É nesse contexto que surgem as
acusações conservadoras de que o Facebook, o Google e o Twitter são
tendenciosos contra eles. Ironicamente, depois de anos denunciando democratas
por supostamente quererem trazer de volta a Doutrina da Justiça nas
transmissões, alguns conservadores agora querem uma nova doutrina de justiça
para as mídias sociais. O senador Josh Hawley, republicano do Missouri, propôs
uma legislação que exigiria que os intermediários da Internet
demonstrassem que são politicamente imparciais, para, assim, obter ampla
isenção de responsabilidade pelo conteúdo dos usuários, conferido pela lei federal.
A medida parece calculada para impedir que as plataformas de mídia social
adotem critérios como a confiabilidade da fonte de notícias em seus feeds de
notícias e outros algoritmos.
A proposta de Hawley serve como
um sinal de advertência sobre qualquer tipo de regulamentação de conteúdo
governamental das mídias sociais. Mas a transparência é uma ferramenta que o
governo poderia ir adiantando de maneira útil. A legislação poderia exigir que
as mídias sociais e outras plataformas digitais divulgassem regularmente como
seus algoritmos funcionam, incluindo como eles afetam diferentes tipos de
conteúdo e pontos de vista.
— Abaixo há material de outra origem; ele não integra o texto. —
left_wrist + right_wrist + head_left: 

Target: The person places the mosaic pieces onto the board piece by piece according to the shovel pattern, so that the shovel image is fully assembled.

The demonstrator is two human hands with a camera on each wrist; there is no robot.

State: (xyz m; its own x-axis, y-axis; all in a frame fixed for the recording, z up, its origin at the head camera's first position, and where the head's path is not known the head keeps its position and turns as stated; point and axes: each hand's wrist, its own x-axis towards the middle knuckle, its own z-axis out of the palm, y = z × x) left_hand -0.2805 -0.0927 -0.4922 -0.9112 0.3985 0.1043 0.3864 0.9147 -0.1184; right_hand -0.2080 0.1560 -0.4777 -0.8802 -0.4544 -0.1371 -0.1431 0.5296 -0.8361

Se o seu feed de notícias estiver sendo configurado
por causa de alterações no algoritmo de uma plataforma, você deveria ter o
direito de uma explicação em linguagem clara e acessível. Essa maior
transparência seria um passo em direção ao que passou a ser conhecido como
“prestação de contas algorítmica”.
Quando a Internet e a economia
digital surgiram pela primeira vez, entre a década de 1990 e início da década
de 2000, não era claro que formato elas tomariam. A velocidade da mudança e sua
novidade eram deslumbrantes; uma análise sóbria e historicamente informada não
poderia competir com os sonhos de um parque de diversões liberal. Mas ninguém
deveria continuar a se iludir com as conseqüências benignas de confiar
plenamente no mercado “como uma alternativa à intervenção do governo”. A era
neoliberal da internet acabou.
Uma nova onda de intervenção está
chegando. No entanto, as empresas de tecnologia se tornaram tão grandes e
poderosas, e a ala de direita Trumpista tão avessa ao jornalismo e suas normas,
que o formato do que está por vir, novamente, é pouco claro. A questão agora é:
são os interesses e valores de quem que prevalecerão no mundo digital que a
política moldará? Monopólio, vigilância e desinformação são nossas apostas
imediatas; a questão final é em que tipo de sociedade queremos viver.